So many things have happened in the months of silence that have plagued my blog lately.

We finally sold the house in Texas, after paying for it to sit (empty) for about seven months.

Of course, it wasn't that simple. Life seldom is. We also had to sink thousands of dollars into repairs.

Houses don't like to sit empty.

It's almost as if the building itself took on an incredible case of depression. It was family-less. It was alone.

As I mentioned in my last post, I took a job that brought us back home. To Utah. This new job is not perfect and there are so many things I miss about my old job. There's been plenty of travel for training, and it's been very demanding.

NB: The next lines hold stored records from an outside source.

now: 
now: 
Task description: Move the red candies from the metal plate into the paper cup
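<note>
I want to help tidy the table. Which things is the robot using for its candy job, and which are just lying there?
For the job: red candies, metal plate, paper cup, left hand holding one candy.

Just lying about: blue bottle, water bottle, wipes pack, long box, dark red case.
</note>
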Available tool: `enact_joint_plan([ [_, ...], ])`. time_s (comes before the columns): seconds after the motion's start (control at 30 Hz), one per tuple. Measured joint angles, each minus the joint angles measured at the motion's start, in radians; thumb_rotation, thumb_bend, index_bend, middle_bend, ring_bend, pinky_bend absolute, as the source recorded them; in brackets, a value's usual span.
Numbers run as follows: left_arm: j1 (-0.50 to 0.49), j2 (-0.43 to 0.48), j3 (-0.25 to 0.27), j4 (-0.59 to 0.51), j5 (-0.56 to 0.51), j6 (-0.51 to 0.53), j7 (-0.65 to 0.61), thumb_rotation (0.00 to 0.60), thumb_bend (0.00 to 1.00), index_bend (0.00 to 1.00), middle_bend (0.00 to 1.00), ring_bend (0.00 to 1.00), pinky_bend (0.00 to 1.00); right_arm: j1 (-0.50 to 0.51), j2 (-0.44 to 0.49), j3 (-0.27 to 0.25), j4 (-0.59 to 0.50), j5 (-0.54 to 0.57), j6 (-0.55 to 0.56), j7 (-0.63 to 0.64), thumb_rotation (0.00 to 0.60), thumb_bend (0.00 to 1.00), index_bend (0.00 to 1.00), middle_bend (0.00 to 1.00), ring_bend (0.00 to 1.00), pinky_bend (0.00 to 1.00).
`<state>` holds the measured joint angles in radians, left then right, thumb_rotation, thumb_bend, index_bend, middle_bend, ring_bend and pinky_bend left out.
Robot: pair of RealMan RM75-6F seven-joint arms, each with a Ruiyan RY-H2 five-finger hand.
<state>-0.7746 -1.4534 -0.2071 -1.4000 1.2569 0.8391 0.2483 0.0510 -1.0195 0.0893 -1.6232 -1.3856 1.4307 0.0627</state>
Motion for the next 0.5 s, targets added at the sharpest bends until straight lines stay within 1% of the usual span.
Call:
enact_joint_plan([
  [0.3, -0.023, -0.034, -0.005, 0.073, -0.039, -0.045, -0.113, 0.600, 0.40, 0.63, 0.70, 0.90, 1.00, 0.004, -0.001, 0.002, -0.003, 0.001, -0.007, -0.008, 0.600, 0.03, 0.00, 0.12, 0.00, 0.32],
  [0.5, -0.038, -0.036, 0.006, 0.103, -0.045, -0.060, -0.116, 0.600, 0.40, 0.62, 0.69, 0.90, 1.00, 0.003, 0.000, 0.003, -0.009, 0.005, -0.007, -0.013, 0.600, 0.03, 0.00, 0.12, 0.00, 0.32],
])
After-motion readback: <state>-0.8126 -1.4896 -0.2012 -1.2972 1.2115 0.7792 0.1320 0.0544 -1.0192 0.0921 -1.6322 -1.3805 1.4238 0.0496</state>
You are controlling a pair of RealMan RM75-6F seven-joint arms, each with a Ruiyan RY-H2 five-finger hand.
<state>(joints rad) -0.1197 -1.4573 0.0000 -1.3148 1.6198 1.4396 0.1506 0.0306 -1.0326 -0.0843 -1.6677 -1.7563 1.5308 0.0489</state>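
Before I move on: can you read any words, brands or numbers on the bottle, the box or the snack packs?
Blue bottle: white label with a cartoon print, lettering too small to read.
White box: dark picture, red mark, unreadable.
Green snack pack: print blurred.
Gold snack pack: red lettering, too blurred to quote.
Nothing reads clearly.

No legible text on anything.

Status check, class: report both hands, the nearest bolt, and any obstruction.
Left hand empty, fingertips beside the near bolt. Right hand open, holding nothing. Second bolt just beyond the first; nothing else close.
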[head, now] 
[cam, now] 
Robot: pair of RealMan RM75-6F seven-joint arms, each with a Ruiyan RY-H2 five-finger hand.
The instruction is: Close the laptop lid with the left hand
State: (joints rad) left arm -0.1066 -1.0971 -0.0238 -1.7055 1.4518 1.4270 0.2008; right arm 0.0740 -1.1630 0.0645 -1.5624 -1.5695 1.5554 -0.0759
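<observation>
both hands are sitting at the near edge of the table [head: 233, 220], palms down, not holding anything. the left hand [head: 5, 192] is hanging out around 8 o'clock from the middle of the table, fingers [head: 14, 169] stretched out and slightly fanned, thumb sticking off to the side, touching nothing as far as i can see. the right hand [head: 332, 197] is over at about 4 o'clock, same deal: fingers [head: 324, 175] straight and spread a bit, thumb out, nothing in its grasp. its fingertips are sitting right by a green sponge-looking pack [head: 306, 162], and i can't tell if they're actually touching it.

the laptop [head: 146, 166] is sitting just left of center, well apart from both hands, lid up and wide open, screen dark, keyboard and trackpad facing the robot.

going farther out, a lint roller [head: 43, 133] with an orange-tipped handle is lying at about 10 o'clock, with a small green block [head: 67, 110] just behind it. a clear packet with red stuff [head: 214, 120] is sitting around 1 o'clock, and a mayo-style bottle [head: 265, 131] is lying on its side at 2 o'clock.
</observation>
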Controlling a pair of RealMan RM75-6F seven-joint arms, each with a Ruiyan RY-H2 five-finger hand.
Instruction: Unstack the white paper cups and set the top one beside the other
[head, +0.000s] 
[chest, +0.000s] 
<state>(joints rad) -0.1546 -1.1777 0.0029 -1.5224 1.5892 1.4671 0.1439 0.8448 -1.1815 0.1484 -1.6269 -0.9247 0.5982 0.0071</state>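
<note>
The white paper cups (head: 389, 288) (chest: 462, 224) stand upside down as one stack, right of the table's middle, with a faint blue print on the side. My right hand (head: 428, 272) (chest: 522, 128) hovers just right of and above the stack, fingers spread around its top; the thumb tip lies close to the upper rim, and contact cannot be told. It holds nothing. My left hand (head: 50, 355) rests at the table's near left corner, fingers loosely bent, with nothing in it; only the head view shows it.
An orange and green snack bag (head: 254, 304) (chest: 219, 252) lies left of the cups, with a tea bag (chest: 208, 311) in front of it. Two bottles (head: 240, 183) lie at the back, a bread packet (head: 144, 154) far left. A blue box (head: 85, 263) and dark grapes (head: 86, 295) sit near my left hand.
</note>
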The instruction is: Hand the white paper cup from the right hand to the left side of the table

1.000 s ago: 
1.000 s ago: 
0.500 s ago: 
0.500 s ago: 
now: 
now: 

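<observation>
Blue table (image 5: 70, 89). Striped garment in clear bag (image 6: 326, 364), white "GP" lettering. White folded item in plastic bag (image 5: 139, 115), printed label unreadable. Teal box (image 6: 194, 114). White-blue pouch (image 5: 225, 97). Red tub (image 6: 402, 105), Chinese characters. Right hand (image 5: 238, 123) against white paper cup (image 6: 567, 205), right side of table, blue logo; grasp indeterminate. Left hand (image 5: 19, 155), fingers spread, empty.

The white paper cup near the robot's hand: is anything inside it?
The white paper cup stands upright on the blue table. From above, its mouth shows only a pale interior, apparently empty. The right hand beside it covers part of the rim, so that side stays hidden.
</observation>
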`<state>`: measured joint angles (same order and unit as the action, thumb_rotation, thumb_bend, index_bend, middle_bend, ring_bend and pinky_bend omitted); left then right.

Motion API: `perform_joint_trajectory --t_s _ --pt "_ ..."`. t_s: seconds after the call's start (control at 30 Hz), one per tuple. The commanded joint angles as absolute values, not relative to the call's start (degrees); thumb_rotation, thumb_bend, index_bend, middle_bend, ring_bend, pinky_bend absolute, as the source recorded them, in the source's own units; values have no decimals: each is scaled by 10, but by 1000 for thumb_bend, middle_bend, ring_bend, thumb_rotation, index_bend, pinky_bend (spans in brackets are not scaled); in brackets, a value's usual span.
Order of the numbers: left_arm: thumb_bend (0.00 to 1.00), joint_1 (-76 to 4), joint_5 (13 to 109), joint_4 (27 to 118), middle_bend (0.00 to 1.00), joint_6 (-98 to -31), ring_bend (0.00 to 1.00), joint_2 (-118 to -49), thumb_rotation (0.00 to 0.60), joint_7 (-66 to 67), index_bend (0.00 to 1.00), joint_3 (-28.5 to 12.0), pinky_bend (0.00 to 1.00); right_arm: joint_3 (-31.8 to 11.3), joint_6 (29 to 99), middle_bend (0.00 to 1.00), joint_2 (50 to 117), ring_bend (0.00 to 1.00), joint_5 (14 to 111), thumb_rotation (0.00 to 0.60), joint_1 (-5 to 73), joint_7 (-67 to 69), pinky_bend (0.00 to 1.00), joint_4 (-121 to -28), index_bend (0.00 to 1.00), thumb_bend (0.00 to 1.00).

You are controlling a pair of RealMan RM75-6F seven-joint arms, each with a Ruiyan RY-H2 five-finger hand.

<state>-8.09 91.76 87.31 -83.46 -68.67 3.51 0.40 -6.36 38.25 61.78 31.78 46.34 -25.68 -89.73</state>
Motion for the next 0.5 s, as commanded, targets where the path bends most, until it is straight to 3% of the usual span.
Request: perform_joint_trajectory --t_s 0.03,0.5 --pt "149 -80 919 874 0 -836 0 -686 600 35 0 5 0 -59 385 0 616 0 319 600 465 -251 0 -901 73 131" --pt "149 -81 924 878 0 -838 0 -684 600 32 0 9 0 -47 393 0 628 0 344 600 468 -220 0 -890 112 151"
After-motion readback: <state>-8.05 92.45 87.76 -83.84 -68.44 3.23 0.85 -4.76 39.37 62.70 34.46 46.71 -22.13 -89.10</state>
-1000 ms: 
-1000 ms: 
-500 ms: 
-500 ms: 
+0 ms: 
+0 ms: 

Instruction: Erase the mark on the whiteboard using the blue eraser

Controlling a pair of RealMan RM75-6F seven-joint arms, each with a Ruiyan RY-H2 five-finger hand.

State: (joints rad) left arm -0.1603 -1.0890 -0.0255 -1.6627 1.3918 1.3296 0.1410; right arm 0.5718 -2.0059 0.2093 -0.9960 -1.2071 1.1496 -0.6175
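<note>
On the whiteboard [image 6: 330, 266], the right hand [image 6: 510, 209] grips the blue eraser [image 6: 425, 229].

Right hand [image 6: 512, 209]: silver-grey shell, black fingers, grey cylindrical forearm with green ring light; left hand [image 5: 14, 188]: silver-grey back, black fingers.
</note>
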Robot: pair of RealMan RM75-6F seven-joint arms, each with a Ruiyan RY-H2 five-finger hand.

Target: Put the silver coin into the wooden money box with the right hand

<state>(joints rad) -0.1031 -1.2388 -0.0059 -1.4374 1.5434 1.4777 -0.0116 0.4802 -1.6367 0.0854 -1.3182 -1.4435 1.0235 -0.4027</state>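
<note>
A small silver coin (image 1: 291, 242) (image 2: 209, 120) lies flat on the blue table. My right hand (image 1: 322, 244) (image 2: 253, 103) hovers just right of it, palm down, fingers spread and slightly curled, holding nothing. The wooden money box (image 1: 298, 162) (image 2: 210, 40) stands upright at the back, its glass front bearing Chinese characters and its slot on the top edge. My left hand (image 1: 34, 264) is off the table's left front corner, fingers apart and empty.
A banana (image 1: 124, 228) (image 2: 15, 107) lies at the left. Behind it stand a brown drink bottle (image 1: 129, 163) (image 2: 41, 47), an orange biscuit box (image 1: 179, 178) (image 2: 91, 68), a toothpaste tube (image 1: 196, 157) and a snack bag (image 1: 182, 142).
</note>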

Now, more than ever, I find myself asking where I see myself in the future. Where will that road lead? Will I ever find the time I need to really push my writing? When will I take control over my headspace and push forward with my personal goals?

That's when I have to stop myself.

I am nearing the end of my first novel. Yes, it's taken longer than I wanted. But I've continued to write despite working full time, traveling for business, and pursuing a second master's degree.

Sometimes we focus so much on the destination that we forget what it means to be in the moment. Time and time again, I end up burning myself out over regrets of not accomplishing more. I spin endless cycles in my mind worrying about my professional life, counting the number of assignments that stand between where I am and graduation, and thinking of all the missed writing opportunities.

None of it changes anything.

This recent transition has been hard. It's been trying. As a man of action, I've had to explore the depths of my patience as I've waited for things that have been out of my control and reacted to events from afar that would've been so much easier if I'd been there. But the experience wasn't without its worth.

Through many trials and a few tribulations, we were able to find a new home here in Utah that my wife loves. The views are amazing and it feels so good to see my kids putting down roots. When we take walks around the neighborhood, it feels like home. We're filling up our food storage and planning for a long future here. We've got trees to plant and raised garden boxes to build.

Do I wish I could have accomplished all this without having to change jobs? Of course I do. But that was out of my control and I had to make the best decision for my family. Now I have to make the best with what I've got.

So, what's next?

I'm very close to finishing Second Chance, my first GameLit/LitRPG book in my Battlemage Reborn series. I plan on finishing it up very soon and getting it published and on the Amazon market.

I've started working on the cover for the next in series, but had to fire my artist due to a severe lack of communication. I did speak to another artist regarding future covers, but I wanted to give the guy who did my first cover a chance to make good on his commitments. Sadly, he did not.

School is still a priority, but I should have everything completed for my MBA by the end of September if everything goes according to plan. Once I'm finished, I anticipate I can dedicate more time toward my writing.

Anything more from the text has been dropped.